Bernanke, Blower of Bubbles?
By PAUL KRUGMAN
Published: May 9,
Bubbles can be bad for your financial health — and bad for the health of the economy, too. The dot-com bubble of the late 1990s left behind many vacant buildings and many more failed dreams. When the housing bubble of the next decade burst, the result was the greatest economic crisis since the 1930s — a crisis from which we have yet to emerge.
So when people talk about bubbles, you should listen carefully and evaluate their claims — not scornfully dismiss them, which was the way many self-proclaimed experts reacted to warnings about housing.
And there’s a lot of bubble talk out there right now. Much of it is about an alleged bond bubble that is supposedly keeping bond prices unrealistically high and interest rates — which move in the opposite direction from bond prices — unrealistically low. But the rising Dow has raised fears of a stock bubble, too.
So do we have a major bond and/or stock bubble? On bonds, I’d say definitely not. On stocks, probably not, although I’m not as certain.
What is a bubble, anyway? Surprisingly, there’s no standard definition. But I’d define it as a situation in which asset prices appear to be based on implausible or inconsistent views about the future. Dot-com prices in 1999 made sense only if you believed that many companies would all turn out to be a Microsoft; housing prices in 2006 only made sense if you believed that home prices could keep rising much faster than buyers’ incomes for years to come.
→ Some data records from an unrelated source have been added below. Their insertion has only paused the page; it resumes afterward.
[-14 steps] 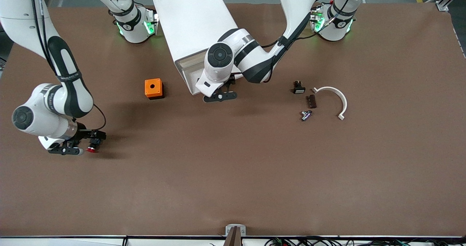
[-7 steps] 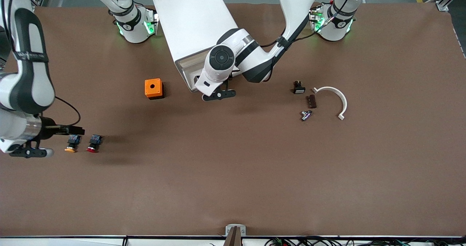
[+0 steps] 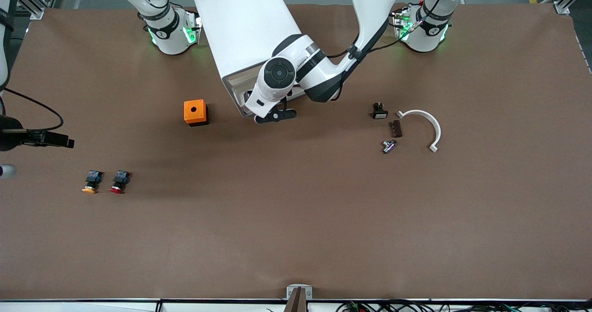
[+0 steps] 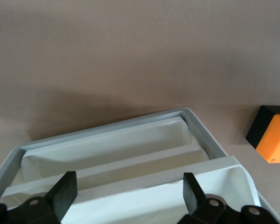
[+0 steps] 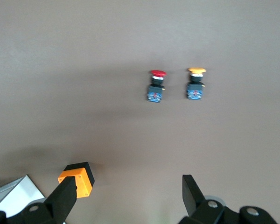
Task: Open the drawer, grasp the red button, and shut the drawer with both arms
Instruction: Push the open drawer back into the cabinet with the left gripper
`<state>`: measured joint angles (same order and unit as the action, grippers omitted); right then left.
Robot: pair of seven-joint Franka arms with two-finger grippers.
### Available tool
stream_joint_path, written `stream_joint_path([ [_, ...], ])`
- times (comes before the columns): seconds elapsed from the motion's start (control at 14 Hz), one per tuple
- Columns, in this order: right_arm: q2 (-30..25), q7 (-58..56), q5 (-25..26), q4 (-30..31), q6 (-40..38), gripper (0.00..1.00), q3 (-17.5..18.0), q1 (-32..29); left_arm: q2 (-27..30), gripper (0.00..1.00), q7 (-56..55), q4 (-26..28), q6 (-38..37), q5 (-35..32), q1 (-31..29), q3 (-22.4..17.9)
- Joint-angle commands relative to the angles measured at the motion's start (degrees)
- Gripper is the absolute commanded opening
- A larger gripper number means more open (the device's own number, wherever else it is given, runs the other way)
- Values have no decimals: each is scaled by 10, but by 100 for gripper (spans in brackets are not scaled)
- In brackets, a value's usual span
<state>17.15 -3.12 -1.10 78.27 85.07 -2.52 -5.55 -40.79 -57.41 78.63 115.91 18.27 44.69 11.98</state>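
Note:
The red-capped button (image 3: 118, 181) (image 5: 157, 86) lies on the table at the right arm's end, beside a like button with a yellow cap (image 3: 91, 181) (image 5: 196, 84). My right gripper (image 3: 64, 142) (image 5: 128, 198) hangs open and empty, high over the table near that end, clear of both buttons. The white cabinet (image 3: 240, 30) stands between the arm bases. My left gripper (image 3: 273, 115) (image 4: 128, 196) is open at the cabinet's front, its fingers astride the white drawer (image 3: 241, 100) (image 4: 224, 170). I cannot tell whether they touch it.
An orange box with a hole (image 3: 195, 112) (image 5: 77, 179) (image 4: 273, 135) sits beside the cabinet's front. Toward the left arm's end lie a small black part (image 3: 379, 111), a brown piece (image 3: 395, 128), a metal piece (image 3: 388, 145) and a white curved piece (image 3: 423, 127).
My right gripper let go of the red button beside the yellow one and drew up and away. My left gripper moved toward the cabinet, and the drawer went farther in.

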Motion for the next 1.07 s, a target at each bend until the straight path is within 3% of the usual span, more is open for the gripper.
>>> stream_joint_path([
  [0.0,-32,29,22,0,-32,100,3,13,2,100,2,2,-2,26,1,4],
  [0.29,-59,33,18,0,-70,100,0,9,2,100,2,2,-2,71,1,4],
  [0.79,-59,40,20,-5,-68,100,1,11,-1,100,1,2,-2,109,1,14],
  [1.0,-58,38,15,-51,-72,100,1,9,-1,100,1,2,-2,107,0,14],
])
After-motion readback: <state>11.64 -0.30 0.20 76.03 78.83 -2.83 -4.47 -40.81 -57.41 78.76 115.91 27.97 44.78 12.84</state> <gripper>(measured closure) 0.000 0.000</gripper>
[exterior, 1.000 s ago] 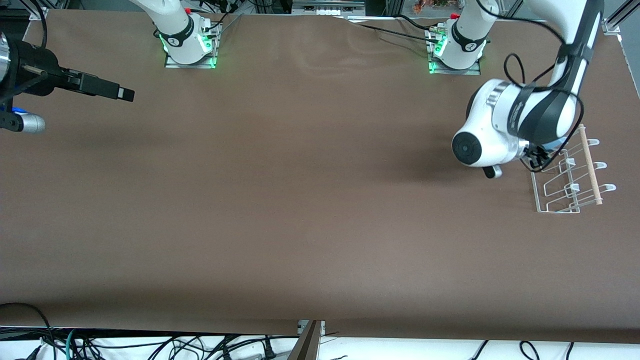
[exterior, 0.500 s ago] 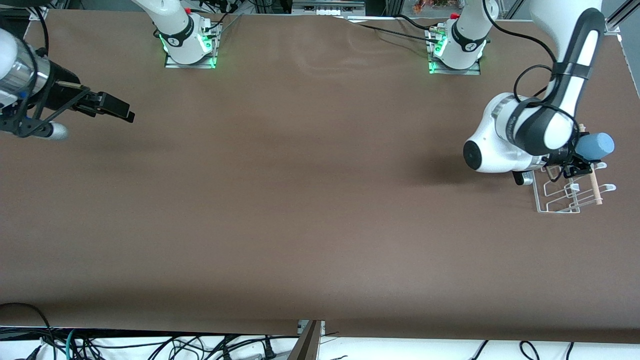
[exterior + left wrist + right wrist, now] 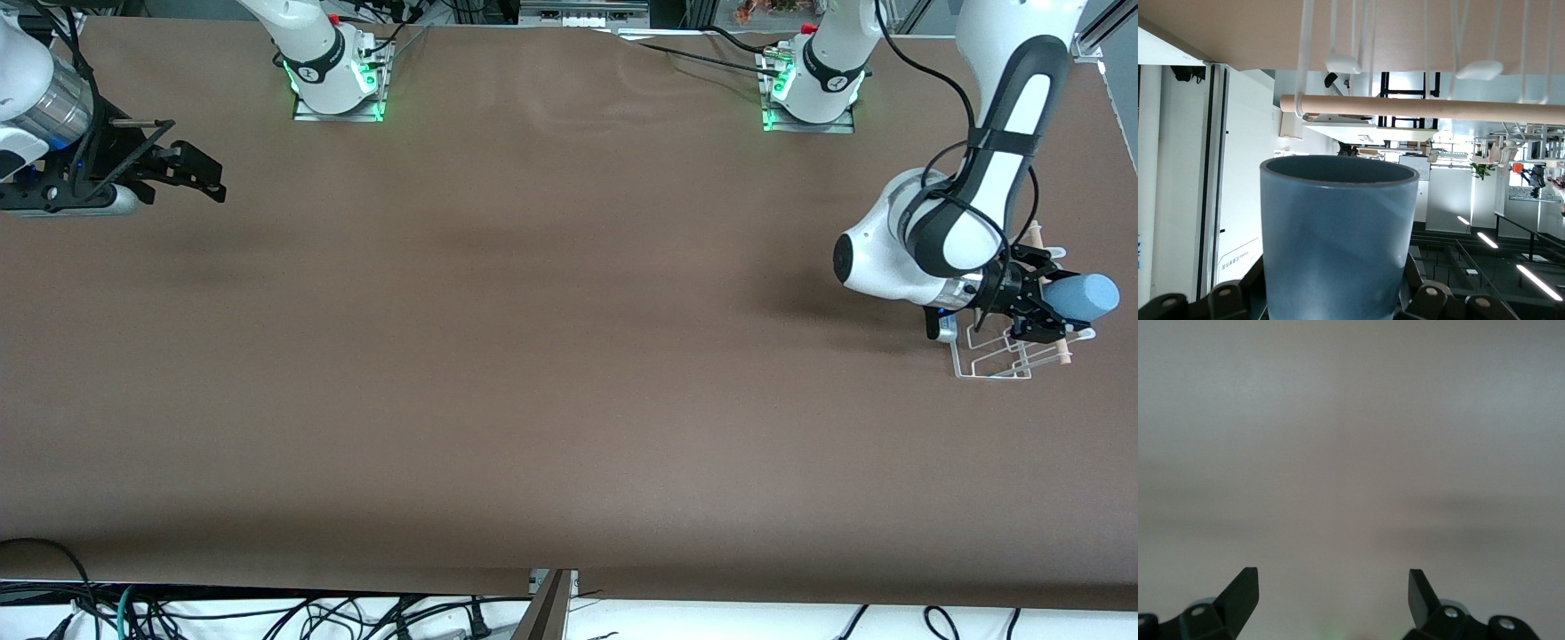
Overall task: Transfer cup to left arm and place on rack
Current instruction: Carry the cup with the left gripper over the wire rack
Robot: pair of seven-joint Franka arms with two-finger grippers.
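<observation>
placing step under way: left gripper (image 3: 1038, 302) clamped on the cup (image 3: 1080, 295), held sideways over the rack (image 3: 987, 363) at the left arm's end of the table, right gripper (image 3: 191, 169) waiting with jaws spread; next, probably tipping the cup's mouth down onto a peg.

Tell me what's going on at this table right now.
The left arm's end effector is shut on the blue cup, holding it on its side over the rack at the left arm's end of the table. In the left wrist view the cup's open mouth points toward the rack's wooden dowel. The cup is not yet on the rack. The right arm waits over the table's other end, its end effector open and empty.
</observation>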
Is there anything comparable going on in today’s bond market? Well, the interest rate on long-term bonds depends mainly on the expected path of short-term interest rates, which are controlled by the Federal Reserve. You don’t want to buy a 10-year bond at less than 2 percent, the current going rate, if you believe that the Fed will be raising short-term rates to 4 percent or 5 percent in the not-too-distant future.
But why, exactly, should you believe any such thing? The Fed normally cuts rates when unemployment is high and inflation is low — which is the situation today. True, it can’t cut rates any further because they’re already near zero and can’t go lower. (Otherwise investors would just sit on cash.) But it’s hard to see why the Fed should raise rates until unemployment falls a lot and/or inflation surges, and there’s no hint in the data that anything like that is going to happen for years to come.
Why, then, all the talk of a bond bubble? Partly it reflects the correct observation that interest rates are very low by historical standards. What you need to bear in mind, however, is that the economy is also in especially terrible shape by historical standards — once-in-three-generations terrible. The usual rules about what constitutes a reasonable level of interest rates don’t apply.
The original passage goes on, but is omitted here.